Ideal method of indexing data into ES from SQL Server?

Joshua_P · March 7, 2014, 3:35pm

Hey everyone,

I'm trying to figure out the best way to implement Elasticsearch in our
company.

We currently have a SQL Server that houses all of our data and want to get
some better search and analytics functionality so ES seems like an awesome
option.

I've explored using the JDBC river to index data and I've successfully set
up elasticsearch with some test data.

There are some things I'm not clear on:

The status of rivers in Elasticsearch. Another thread suggested that
they were convenience feature added at the beginning to get data out of
CouchDB and into ES easily.
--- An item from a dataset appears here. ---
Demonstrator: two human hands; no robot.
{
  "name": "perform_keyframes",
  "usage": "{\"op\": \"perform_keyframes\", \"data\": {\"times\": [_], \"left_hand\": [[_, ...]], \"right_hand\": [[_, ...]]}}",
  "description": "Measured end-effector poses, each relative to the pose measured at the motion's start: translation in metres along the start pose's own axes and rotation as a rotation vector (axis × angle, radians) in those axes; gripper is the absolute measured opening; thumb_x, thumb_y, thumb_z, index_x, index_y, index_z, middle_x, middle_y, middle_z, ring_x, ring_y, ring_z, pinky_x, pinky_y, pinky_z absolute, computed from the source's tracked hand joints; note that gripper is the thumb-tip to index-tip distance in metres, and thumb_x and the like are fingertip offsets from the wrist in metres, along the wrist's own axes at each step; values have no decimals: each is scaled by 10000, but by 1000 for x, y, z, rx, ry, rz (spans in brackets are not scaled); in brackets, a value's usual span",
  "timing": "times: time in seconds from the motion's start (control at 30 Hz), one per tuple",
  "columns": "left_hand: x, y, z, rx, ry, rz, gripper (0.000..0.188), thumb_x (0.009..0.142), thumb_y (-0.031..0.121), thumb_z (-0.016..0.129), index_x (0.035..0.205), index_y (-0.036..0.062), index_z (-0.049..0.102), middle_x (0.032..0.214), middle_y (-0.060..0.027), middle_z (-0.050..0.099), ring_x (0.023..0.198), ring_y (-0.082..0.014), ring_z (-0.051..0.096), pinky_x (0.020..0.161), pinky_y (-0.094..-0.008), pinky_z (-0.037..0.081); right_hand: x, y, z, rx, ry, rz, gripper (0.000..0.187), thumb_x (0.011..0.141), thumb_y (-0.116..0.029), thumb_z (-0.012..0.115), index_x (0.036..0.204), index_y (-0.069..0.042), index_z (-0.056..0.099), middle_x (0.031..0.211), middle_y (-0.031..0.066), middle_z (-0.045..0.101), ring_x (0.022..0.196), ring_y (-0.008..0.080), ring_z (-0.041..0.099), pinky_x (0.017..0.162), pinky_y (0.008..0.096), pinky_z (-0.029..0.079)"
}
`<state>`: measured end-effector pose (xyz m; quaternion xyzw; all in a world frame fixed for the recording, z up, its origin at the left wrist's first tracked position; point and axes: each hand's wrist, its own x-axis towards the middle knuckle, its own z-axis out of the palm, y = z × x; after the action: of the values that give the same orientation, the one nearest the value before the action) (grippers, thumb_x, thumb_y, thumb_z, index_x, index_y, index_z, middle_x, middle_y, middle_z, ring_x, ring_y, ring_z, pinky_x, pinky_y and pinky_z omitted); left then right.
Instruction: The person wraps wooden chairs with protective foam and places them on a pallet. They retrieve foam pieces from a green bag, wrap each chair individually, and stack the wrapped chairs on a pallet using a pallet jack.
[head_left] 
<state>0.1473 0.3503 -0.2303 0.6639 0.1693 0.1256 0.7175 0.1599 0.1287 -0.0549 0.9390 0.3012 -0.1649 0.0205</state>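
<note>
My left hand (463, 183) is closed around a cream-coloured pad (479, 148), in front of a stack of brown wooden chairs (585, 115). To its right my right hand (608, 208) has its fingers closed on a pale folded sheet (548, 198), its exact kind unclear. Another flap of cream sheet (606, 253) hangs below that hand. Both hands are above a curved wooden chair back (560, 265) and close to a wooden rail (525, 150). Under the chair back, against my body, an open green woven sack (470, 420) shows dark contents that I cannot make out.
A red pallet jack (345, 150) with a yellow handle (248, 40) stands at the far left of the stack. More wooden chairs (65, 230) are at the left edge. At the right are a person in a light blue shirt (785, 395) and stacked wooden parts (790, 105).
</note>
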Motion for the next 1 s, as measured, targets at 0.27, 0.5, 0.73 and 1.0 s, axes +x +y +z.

Are they going to be deprecated soon? It was
suggested by on of the ES developers that companies should be coming up
with their own solutions for indexing data.
1. On that note, what does a custom indexing solution look like in a
  scenario like mine? Does this mean leveraging the provided APIs to create a
  custom solution that polls the SQL server for changes?
2. Should I be modifying our middle tier to also queue up update
  requests as a user modifies data?
3. I've read RabbitMQ can be used for queuing up bulk requests, but
  isn't this just done via another river and therefore has the same concerns
  as above?
Does using the JDBC river scale well as the size of your data grows?
I might have this wrong, but rivers don't allow you to take advantage of
the distributed nature of ES?
The syntax on the JDBC river for creating nested documents in the ES
index. For example I have an PrimaryAddress table and an AddressAlias table
which contains alternate addresses/names for a single PrimaryAddress. Can
this be modeled in an ES index? The number of AddressAliases isn't the same
for each PrimaryAddress

Thanks!

--
You received this message because you are subscribed to the Google Groups "elasticsearch" group.
To unsubscribe from this group and stop receiving emails from it, send an email to elasticsearch+unsubscribe@googlegroups.com.
To view this discussion on the web visit https://groups.google.com/d/msgid/elasticsearch/cbadcb61-a0c0-4907-9182-5075566b8a7d%40googlegroups.com.
For more options, visit https://groups.google.com/d/optout.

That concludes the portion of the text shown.